Why would Theresa May call an early election — and why would Labor agree?

Could the fix be in to nullify Brexit?  We thought it was peculiar that the Conservative Party chose an anti-Brexit candidate, Theresa May, to replace David Cameron as Prime Minister.  Now May has called an early election, even though she has a solid majority.  Her stated reason is to obtain a larger “mandate” for the U.K. to negotiate the terms of Brexit with the EU.  This doesn’t seem convincing given that the party publicly got behind Brexit after it passed and Cameron resigned.

A Prime Minister only calls an early election if the polls suggest that the governing party is likely to increase its majority, of course, and indeed polls so indicated when May called the election a couple of weeks ago.  However, under the Fixed Term Parliaments Act passed in 2011, two-thirds of the House of Commons must agree to election prior to expiration of the five-year fixed term.

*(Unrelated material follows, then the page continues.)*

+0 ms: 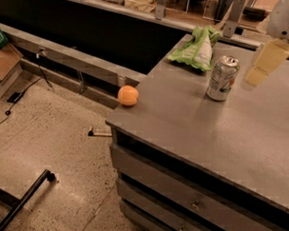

One obvious question is why a minority party would ever agree if the majority party feels that an early election would be to its advantage.  Perhaps in some cases the minority party has its own polling numbers, or an underdog strategy that it is convinced that it can execute.  But in this case Parliament approved the early election nearly unanimously:  522-13.

What do all of these MPs know that the Tories, or the rest of us, don’t?  Labor could have agreed to an early election to create a pretext to dump Leader Jeremy Corbyn, who has never been popular among the caucus, if they lose ground.  The Liberal Democrats also mostly supported the early election; perhaps they figured they had nothing left to lose.

Our conspiracy theory is that Theresa May is hoping to lose her majority, or at least have it reduced, in order to sabotage Brexit.  Maybe Labor is in on it.  We speculated at the time that the establishment would do everything it could to slow-walk and eventually ignore the Brexit vote.  This could be part of that strategy; with the media’s help, perhaps May could attribute any result other than a significant gain in Conservative seats as resounding proof that the electorate has changed its mind on Brexit.

Theresa May might envision getting on the cover of Vanity Fair (or whatever the British equivalent is), and then lucrative sinecures on the globalist lecture and think-tank circuits, as the heroic woman who sacrificed her own position and her party’s interest for the good of her country, and indeed the whole world.